Chennai: Interplanetary missions have always been about ensuring the highest degree of safety for the traveling spacecraft, but NASA’s Perseverance Rover Mission or Mars 2020 was vastly different, recalls NASA’s Dr Swati Mohan. In her experience, working amid the deadly and devastating COVID-19 pandemic meant ensuring the utmost safety of every team member, over and above that of the Mars Probe. This is significant given that the launch of the rocket and the Mars landing which happened in July 2020 and February 2021 respectively happened during peak pandemic spread in the USA.
Speaking at an event organized by the US Consulate General in India, Dr. Swati Mohan, Guidance, Navigation, and Control Systems Engineering Group Supervisor, NASA’s Jet Propulsion Laboratory (JPL) touched upon her Indian roots, family, and her foray into Aerospace Engineering. She made headlines around the world for her pivotal role in landing the U.S. space agency’s historic Perseverance rover on the Martian surface on February 18, this year.
Born in Karnataka, India, Swati moved to the US at a very young age and aspired to be a doctor. Growing up, she was fascinated by Star Trek, reading books on space, Big Bang and the pictures from the Hubble Space telescope. However, all of it remained a hobby and not a serious career choice.
Her time at high school proved crucial in helping her realize that she was good at Physics and that Biology as a subject, didn’t come naturally to her. “I couldn’t stand the smell of dissections or have stable hands to perform it,” she recalls. Eventually, her passion and aptitude for Physics led her to internships at multiple American Space facilities and also a degree at Cornell University.
Making a mention of her family, she spoke about her Indian roots and her parents’ who also worked in Science and Engineering related jobs and remained a huge support. On the crucial Mars 2020 Mission, she recollects that her husband, a doctor, equally shared the responsibility back at home. “Both of us have demanding careers and shift work. Amid the pandemic, he headed for the COVID ward and I headed for the NASA Mission Control” she said, adding that her in-laws too were very supportive.
Regarding the challenges faced during the mission, she touched upon how there was an earthquake at their Control Center at NASA JPL, just 15 minutes prior to the spacecraft launch. “We are flying a critical mission, but still the safety of our spacecraft was not solely the number one priority. We had to balance the risk level and protect the people who are working with us (during a pandemic). It meant having less people in Mission control,” she replied to a query.
Regarding her encounters with racism in the US, she said that some comments by people who didn’t try to understand Indian culture caused her difficulty. She added that though her organization (JPL) was very diverse, she faced challenges as a woman in a male-dominated STEM (Science, Tech, Engineering, Math) field.

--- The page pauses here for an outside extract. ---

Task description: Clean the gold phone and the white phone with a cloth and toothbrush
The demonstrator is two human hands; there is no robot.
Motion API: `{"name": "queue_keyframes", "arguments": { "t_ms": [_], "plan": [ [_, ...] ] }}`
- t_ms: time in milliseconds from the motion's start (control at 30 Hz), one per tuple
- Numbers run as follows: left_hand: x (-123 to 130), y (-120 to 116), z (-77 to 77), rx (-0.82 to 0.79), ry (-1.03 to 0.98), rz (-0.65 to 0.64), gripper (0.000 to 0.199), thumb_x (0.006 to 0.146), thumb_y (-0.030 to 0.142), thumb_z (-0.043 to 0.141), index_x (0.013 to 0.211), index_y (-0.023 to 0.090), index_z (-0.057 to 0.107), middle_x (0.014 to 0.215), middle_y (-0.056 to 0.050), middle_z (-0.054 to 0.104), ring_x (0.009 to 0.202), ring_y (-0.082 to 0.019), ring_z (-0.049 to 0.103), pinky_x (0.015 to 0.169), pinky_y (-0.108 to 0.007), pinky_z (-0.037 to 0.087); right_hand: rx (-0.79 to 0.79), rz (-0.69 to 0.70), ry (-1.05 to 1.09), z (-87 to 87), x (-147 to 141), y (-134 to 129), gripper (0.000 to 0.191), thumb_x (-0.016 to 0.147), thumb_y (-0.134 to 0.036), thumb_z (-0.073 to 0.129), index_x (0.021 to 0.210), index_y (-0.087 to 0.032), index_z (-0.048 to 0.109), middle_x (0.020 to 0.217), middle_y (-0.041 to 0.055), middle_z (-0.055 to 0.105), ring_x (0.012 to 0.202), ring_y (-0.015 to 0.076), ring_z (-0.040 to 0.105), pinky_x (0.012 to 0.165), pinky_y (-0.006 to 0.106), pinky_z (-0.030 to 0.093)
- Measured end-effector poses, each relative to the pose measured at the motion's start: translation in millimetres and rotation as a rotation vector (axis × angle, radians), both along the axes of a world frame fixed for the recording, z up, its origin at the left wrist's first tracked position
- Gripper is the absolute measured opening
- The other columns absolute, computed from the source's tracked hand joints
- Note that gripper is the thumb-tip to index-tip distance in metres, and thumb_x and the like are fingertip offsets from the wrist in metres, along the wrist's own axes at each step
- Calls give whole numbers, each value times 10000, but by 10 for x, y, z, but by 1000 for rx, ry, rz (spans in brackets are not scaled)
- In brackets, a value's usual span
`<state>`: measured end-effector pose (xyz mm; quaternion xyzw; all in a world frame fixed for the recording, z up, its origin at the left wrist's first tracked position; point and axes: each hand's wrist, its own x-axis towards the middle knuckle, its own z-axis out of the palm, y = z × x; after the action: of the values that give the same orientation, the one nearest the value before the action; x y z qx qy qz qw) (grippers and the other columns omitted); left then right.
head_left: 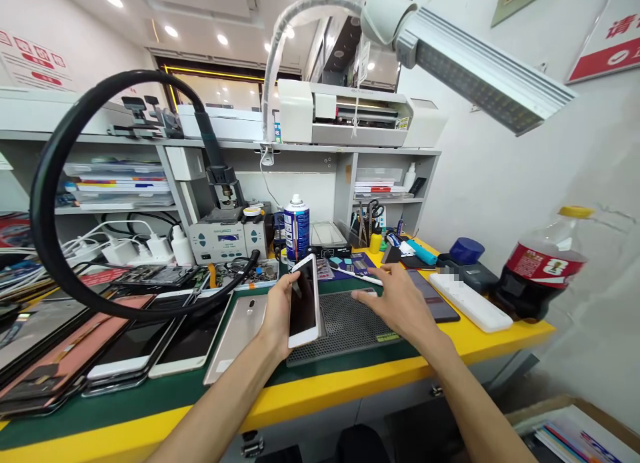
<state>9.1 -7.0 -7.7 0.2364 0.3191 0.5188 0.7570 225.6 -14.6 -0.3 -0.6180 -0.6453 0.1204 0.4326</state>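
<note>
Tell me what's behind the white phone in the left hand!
Behind the white phone, a dark perforated mat peeks out on the picture's right, and a blue spray can stands beyond its top. The spot straight behind is covered, so I can't tell what's there.

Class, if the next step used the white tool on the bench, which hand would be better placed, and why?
Probably the right hand: it is open, close to one end of the white tool, though contact is unclear. The left hand holds the phone, farther from the tool.
</note>
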Motion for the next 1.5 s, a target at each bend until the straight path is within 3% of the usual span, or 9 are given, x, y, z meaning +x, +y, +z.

According to Dr. Swati, an unexpected development at the time of Mars landing was that the spacecraft had not selected the safest of the four prospective landing spots. Instead, it had selected the one that was a grade above in terms of risk. Despite what she described as the “7 minutes of terror” (the Mars landing), their craft made a successful landing, after slowing down from nearly 5.4Km/sec to 80m/s. All of this and the successful landing and further Mars exploration was made possible, thanks to the reduction of landing speed caused by the heat-shield, supersonic parachute and on-board engines, she explains.
Dr. Swati who was recently congratulated by US President Joseph Biden encouraged students and budding aerospace engineers to “actively do your best, create the opportunity, perform additional research, take up internships, network with people and use each opportunity to figure out the next”.